# WHAT YOU HAVE TO DO:
Search the data below for "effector"; list each line that holds it.

# INFORMATION SHOWN:
++++++++
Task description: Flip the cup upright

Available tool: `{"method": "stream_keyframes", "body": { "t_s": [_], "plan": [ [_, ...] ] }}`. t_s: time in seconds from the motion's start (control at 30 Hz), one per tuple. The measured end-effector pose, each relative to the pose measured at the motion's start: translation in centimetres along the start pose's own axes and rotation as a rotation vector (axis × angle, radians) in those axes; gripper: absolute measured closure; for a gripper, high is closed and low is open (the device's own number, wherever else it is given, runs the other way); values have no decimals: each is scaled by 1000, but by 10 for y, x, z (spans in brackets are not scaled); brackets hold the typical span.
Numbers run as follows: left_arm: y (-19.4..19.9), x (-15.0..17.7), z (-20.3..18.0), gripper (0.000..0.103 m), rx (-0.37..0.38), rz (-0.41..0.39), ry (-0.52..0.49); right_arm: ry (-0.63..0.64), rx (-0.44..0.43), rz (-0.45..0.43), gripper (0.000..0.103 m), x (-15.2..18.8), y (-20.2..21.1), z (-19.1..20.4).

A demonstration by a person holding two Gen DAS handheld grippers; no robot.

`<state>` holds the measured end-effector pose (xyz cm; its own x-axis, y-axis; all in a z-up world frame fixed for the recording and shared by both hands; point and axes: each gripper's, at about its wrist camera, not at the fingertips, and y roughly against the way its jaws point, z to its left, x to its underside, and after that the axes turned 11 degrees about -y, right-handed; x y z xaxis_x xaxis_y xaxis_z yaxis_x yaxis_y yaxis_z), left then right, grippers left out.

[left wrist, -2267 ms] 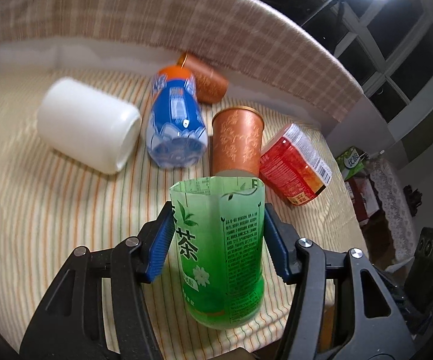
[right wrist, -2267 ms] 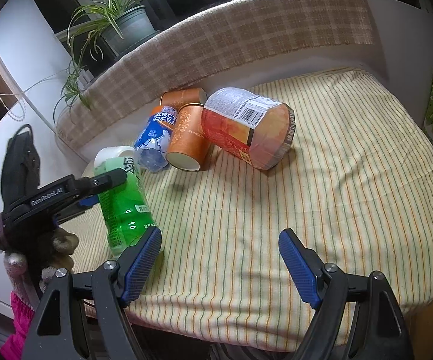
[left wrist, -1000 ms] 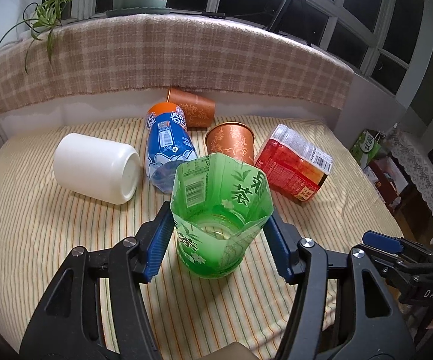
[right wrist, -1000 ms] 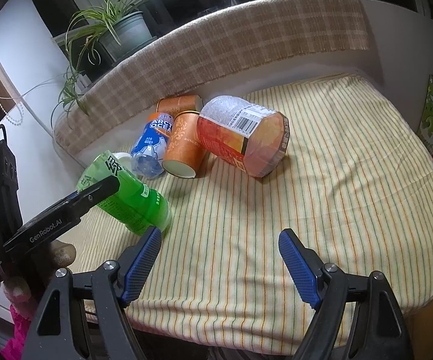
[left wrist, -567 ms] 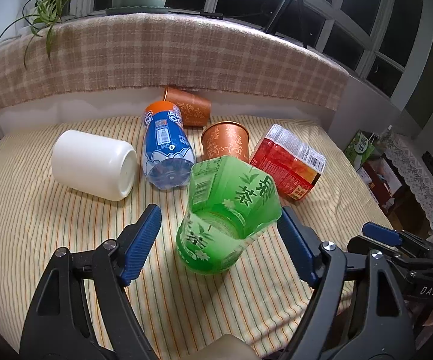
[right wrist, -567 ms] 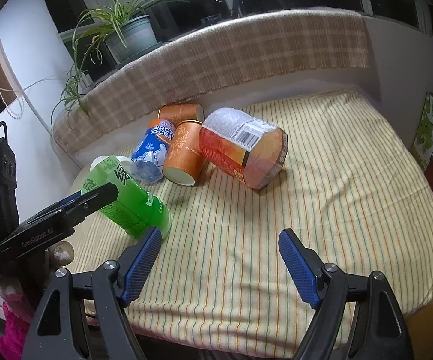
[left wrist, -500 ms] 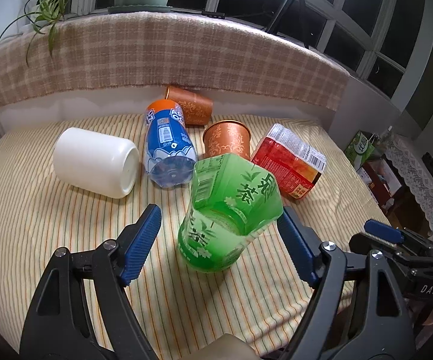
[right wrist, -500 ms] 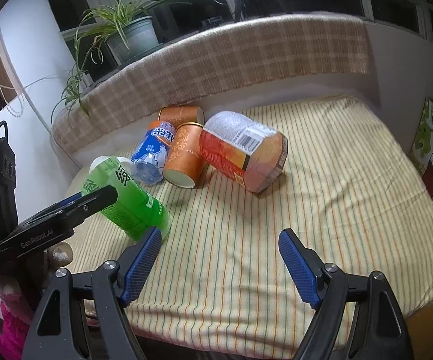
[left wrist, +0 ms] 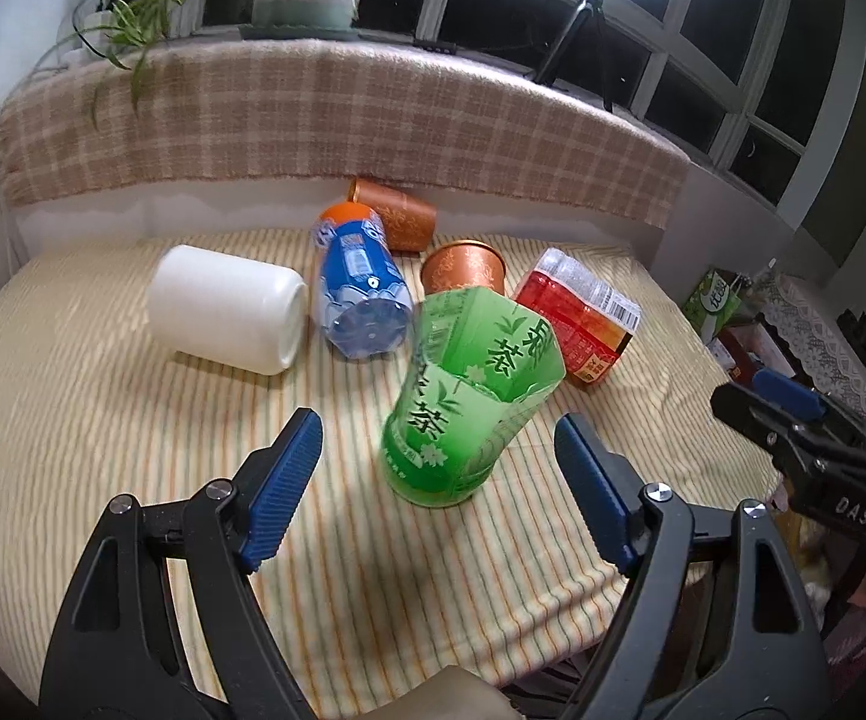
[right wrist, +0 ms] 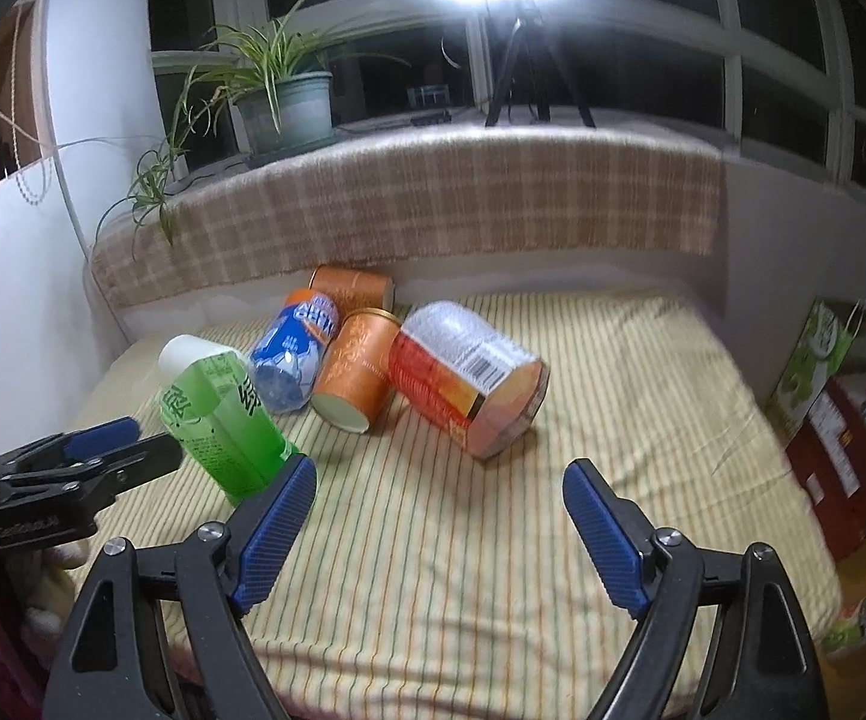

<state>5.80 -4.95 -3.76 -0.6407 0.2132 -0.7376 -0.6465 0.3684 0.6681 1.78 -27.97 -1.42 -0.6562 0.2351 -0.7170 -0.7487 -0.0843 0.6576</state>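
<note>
Green cup [left wrist: 470,401] stands mouth-up between left gripper [left wrist: 440,489] jaws, untouched, leaning slightly. Left gripper spread wide, empty. Right gripper [right wrist: 440,528] wide apart, empty, over striped cloth [right wrist: 583,372].

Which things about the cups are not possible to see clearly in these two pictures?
- Green cup, left wrist view: its inside bottom, hidden by its own wall.
- Green cup, right wrist view: its foot, hidden behind a blue finger of the right gripper.
- Rear orange cup: partly hidden behind the blue bottle.
- White cup, right wrist view: mostly behind the green cup.
</note>
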Motion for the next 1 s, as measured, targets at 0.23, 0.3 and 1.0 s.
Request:
{"method": "stream_keyframes", "body": {
  "t_s": [0.23, 0.3, 1.0],
  "plan": [
    [41, 3, 2, 2, -127, -126, 3, 64, 43, -102, 7, -5, 15, 13],
    [54, 4, 0, 1, -176, -174, -4, 77, 53, -133, 5, -5, 20, 17],
    [92, 8, -13, 0, -352, -278, -57, 83, 82, -266, 0, -8, 39, 31]
  ]
}}
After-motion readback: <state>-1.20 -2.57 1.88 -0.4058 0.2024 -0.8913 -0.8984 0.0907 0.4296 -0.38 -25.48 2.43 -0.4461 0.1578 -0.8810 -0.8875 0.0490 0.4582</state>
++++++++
# EXPECTED ANSWER:
Available tool: `{"method": "stream_keyframes", "body": { "t_s": [_], "plan": [ [_, ...] ] }}`. t_s: time in seconds from the motion's start (control at 30 Hz), one per tuple. The measured end-effector pose, each relative to the pose measured at the motion's start: translation in centimetres along the start pose's own axes and rotation as a rotation vector (axis × angle, radians) in those axes; gripper: absolute measured closure; for a gripper, high is closed and low is open (the device's own number, wherever else it is given, runs the other way); values have no decimals: each is scaled by 1000, but by 10 for y, x, z (spans in brackets are not scaled); brackets hold the typical span.
`<state>` holds the measured end-effector pose (xyz cm; its own x-axis, y-axis; all in a z-up world frame fixed for the recording and shared by both hands; point and axes: each gripper's, at about its wrist camera, not at the fingertips, and y roughly against the way its jaws point, z to its left, x to its underside, and after that the axes turned 11 degrees about -y, right-handed; x y z xaxis_x xaxis_y xaxis_z yaxis_x yaxis_y yaxis_z), left then right, grippers left out.

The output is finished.